▸ PROBLEM DETAILS: A word-for-word restatement of the listing is the only acceptable answer.

▸ SUPPLIED DATA:
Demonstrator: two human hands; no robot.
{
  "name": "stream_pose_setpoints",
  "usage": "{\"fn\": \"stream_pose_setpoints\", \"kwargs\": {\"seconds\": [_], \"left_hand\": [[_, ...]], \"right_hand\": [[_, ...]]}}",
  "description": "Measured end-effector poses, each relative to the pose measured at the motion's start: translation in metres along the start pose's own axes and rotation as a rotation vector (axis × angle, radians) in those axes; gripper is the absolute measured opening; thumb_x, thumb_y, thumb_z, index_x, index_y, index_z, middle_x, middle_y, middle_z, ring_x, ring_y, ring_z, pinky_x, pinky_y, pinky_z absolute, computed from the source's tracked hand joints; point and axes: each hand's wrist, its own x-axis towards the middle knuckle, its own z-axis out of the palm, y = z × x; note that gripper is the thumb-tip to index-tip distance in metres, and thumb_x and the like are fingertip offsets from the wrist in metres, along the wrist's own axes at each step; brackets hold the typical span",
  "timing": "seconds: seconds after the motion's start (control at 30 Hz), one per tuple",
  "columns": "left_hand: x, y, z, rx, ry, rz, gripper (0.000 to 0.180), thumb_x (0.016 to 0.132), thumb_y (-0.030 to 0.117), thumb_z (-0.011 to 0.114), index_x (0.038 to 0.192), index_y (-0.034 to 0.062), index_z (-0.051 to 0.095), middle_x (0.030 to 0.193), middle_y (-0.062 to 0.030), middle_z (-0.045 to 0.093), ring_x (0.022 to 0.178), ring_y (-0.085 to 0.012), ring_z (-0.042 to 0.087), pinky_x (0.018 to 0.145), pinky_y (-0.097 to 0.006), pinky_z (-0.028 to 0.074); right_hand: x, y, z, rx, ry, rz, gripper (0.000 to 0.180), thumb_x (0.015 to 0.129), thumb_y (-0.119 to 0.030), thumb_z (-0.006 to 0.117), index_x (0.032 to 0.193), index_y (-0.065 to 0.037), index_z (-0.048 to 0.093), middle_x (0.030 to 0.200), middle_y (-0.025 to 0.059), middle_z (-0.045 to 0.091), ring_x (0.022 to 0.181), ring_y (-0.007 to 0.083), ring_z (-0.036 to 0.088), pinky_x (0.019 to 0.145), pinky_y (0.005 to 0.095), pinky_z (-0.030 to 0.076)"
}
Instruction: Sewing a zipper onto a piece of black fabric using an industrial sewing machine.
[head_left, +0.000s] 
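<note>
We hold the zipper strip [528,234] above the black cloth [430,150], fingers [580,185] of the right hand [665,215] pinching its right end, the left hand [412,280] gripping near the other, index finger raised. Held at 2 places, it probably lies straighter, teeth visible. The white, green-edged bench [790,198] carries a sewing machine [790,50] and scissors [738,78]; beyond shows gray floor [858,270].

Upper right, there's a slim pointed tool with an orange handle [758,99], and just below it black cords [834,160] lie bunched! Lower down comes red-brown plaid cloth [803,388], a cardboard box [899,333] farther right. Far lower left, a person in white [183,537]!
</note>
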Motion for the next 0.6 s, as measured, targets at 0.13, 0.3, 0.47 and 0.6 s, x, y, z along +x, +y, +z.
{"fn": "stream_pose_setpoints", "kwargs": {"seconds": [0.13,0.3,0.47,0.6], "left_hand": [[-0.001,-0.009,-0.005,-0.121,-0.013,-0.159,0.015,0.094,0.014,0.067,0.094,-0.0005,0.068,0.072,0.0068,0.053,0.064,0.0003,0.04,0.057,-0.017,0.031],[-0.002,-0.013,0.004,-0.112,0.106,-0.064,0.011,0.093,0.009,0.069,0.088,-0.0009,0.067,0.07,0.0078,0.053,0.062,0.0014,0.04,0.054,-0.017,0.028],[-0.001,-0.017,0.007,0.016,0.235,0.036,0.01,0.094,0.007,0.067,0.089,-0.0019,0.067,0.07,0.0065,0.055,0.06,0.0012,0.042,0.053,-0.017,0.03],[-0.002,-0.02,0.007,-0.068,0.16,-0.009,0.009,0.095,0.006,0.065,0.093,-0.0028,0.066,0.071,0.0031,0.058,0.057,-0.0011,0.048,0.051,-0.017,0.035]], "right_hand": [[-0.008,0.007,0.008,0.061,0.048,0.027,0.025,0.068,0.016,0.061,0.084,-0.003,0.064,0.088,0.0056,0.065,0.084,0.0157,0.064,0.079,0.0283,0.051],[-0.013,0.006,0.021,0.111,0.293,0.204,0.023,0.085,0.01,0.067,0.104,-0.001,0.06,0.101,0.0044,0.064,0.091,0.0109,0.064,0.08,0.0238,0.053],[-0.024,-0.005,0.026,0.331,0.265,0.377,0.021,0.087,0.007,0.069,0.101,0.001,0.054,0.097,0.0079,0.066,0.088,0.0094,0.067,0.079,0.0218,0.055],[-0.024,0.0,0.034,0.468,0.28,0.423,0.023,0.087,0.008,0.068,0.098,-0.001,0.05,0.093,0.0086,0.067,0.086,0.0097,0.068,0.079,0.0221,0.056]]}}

▸ ANSWER:
Demonstrator: two human hands; no robot.
{
  "name": "stream_pose_setpoints",
  "usage": "{\"fn\": \"stream_pose_setpoints\", \"kwargs\": {\"seconds\": [_], \"left_hand\": [[_, ...]], \"right_hand\": [[_, ...]]}}",
  "description": "Measured end-effector poses, each relative to the pose measured at the motion's start: translation in metres along the start pose's own axes and rotation as a rotation vector (axis × angle, radians) in those axes; gripper is the absolute measured opening; thumb_x, thumb_y, thumb_z, index_x, index_y, index_z, middle_x, middle_y, middle_z, ring_x, ring_y, ring_z, pinky_x, pinky_y, pinky_z absolute, computed from the source's tracked hand joints; point and axes: each hand's wrist, its own x-axis towards the middle knuckle, its own z-axis out of the palm, y = z × x; note that gripper is the thumb-tip to index-tip distance in metres, and thumb_x and the like are fingertip offsets from the wrist in metres, along the wrist's own axes at each step; brackets hold the typical span",
  "timing": "seconds: seconds after the motion's start (control at 30 Hz), one per tuple",
  "columns": "left_hand: x, y, z, rx, ry, rz, gripper (0.000 to 0.180), thumb_x (0.016 to 0.132), thumb_y (-0.030 to 0.117), thumb_z (-0.011 to 0.114), index_x (0.038 to 0.192), index_y (-0.034 to 0.062), index_z (-0.051 to 0.095), middle_x (0.030 to 0.193), middle_y (-0.062 to 0.030), middle_z (-0.045 to 0.093), ring_x (0.022 to 0.178), ring_y (-0.085 to 0.012), ring_z (-0.042 to 0.087), pinky_x (0.018 to 0.145), pinky_y (-0.097 to 0.006), pinky_z (-0.028 to 0.074); right_hand: x, y, z, rx, ry, rz, gripper (0.000 to 0.180), thumb_x (0.015 to 0.129), thumb_y (-0.119 to 0.030), thumb_z (-0.006 to 0.117), index_x (0.032 to 0.193), index_y (-0.065 to 0.037), index_z (-0.048 to 0.093), middle_x (0.030 to 0.200), middle_y (-0.025 to 0.059), middle_z (-0.045 to 0.091), ring_x (0.022 to 0.181), ring_y (-0.007 to 0.083), ring_z (-0.036 to 0.088), pinky_x (0.019 to 0.145), pinky_y (0.005 to 0.095), pinky_z (-0.030 to 0.076)"
}
Instruction: Sewing a zipper onto a piece of black fabric using an industrial sewing machine.
[head_left, +0.000s] 
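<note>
We hold the zipper strip [528,234] above the black cloth [430,150], fingers [580,185] of the right hand [665,215] pinching its right end, the left hand [412,280] gripping near the other, index finger raised. Held at 2 places, it probably lies straighter, teeth visible. The white, green-edged bench [790,198] carries a sewing machine [790,50] and scissors [738,78]; beyond shows gray floor [858,270].

Upper right, there's a slim pointed tool with an orange handle [758,99], and just below it black cords [834,160] lie bunched! Lower down comes red-brown plaid cloth [803,388], a cardboard box [899,333] farther right. Far lower left, a person in white [183,537]!
</note>
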Motion for the next 0.6 s, as measured, targets at 0.13, 0.3, 0.47 and 0.6 s, x, y, z along +x, +y, +z.
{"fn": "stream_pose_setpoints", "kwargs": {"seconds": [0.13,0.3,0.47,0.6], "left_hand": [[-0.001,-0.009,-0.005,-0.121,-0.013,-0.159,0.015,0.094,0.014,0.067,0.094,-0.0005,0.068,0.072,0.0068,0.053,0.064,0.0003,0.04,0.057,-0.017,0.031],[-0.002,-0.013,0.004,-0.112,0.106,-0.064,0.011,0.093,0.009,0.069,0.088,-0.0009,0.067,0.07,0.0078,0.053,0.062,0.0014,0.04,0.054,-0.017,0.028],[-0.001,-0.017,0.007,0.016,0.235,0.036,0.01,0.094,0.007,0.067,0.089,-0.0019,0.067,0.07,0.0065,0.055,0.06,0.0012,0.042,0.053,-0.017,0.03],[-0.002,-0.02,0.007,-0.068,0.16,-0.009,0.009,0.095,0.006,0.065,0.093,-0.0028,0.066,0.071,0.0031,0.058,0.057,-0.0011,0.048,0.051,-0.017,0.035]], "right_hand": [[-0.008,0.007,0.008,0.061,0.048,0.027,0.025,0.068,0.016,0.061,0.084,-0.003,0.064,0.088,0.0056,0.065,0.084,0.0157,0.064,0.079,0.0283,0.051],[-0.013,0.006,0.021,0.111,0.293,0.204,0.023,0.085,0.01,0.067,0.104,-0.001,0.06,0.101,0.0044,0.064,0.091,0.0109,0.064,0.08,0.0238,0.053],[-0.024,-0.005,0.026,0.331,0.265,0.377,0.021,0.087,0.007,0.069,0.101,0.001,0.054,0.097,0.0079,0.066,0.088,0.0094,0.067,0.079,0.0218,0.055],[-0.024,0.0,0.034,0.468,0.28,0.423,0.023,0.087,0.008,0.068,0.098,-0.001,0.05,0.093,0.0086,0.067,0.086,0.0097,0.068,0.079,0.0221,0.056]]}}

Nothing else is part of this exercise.